### EXERCISE INSTRUCTIONS
Whenever the word "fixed" shows up in a line of the data, copy that line.
_ _ _
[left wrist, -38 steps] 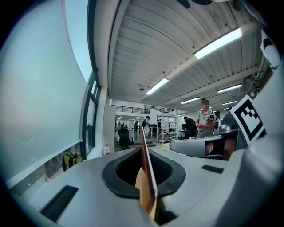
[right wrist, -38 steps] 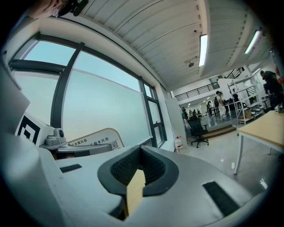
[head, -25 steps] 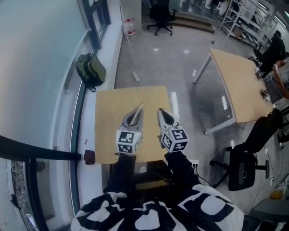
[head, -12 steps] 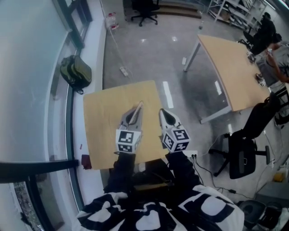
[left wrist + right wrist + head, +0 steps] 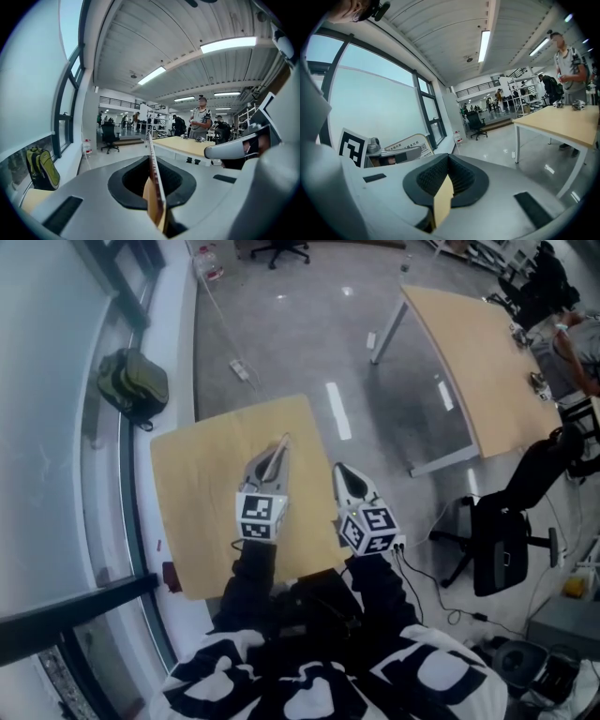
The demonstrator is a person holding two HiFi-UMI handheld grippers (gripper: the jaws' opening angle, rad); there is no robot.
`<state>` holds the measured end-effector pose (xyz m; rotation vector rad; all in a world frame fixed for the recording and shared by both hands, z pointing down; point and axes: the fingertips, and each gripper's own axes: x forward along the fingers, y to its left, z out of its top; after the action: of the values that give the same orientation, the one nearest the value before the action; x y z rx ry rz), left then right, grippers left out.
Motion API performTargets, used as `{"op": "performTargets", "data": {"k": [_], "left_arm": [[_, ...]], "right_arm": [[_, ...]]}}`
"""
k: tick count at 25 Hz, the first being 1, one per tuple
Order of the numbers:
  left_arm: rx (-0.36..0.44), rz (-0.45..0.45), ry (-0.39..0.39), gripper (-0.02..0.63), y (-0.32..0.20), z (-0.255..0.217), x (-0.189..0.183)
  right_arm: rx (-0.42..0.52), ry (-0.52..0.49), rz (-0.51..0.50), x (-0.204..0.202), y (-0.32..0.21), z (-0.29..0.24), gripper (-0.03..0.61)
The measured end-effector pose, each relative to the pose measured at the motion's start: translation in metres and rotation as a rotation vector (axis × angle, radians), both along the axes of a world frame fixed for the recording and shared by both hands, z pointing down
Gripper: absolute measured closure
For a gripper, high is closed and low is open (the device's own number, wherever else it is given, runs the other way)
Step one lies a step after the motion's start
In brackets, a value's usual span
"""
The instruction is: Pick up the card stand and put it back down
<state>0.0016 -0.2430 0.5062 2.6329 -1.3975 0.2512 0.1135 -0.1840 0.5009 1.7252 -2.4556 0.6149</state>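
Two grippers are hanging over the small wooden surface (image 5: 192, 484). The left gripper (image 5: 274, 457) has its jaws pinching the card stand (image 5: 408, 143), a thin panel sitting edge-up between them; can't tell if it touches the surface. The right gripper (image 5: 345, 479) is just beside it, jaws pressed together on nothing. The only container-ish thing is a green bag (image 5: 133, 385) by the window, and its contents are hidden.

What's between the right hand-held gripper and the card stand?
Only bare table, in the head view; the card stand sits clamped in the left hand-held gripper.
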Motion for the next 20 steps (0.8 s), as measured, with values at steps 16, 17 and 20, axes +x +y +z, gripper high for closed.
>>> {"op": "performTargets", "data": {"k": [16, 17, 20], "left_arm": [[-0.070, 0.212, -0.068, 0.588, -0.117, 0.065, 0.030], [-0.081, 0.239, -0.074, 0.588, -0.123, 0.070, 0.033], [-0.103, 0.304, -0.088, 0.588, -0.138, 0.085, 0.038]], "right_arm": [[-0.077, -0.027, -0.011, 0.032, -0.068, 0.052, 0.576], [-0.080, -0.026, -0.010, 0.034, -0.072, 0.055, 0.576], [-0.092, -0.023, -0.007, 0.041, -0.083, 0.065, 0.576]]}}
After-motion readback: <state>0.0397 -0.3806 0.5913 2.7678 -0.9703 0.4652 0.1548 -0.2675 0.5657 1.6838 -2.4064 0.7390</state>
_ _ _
### WRITTEN SOLUTION
`<state>` holds the measured end-effector pose (xyz m; rotation vector rad; all in a world frame fixed for the recording and shared by both hands, z pointing down; point and axes: the fingertips, and each gripper's own axes: x forward along the fingers, y to its left, z out of its top; after the action: of the values that give the same orientation, the one nearest the value before the action; x y z rx ry rz), left then right, grippers left out.
The measured end-effector pose, each relative to the pose measured at the motion's start: translation in metres and rotation as a rotation vector (axis × angle, radians), both along the axes of a world frame fixed for the recording and shared by both hands, z pointing down

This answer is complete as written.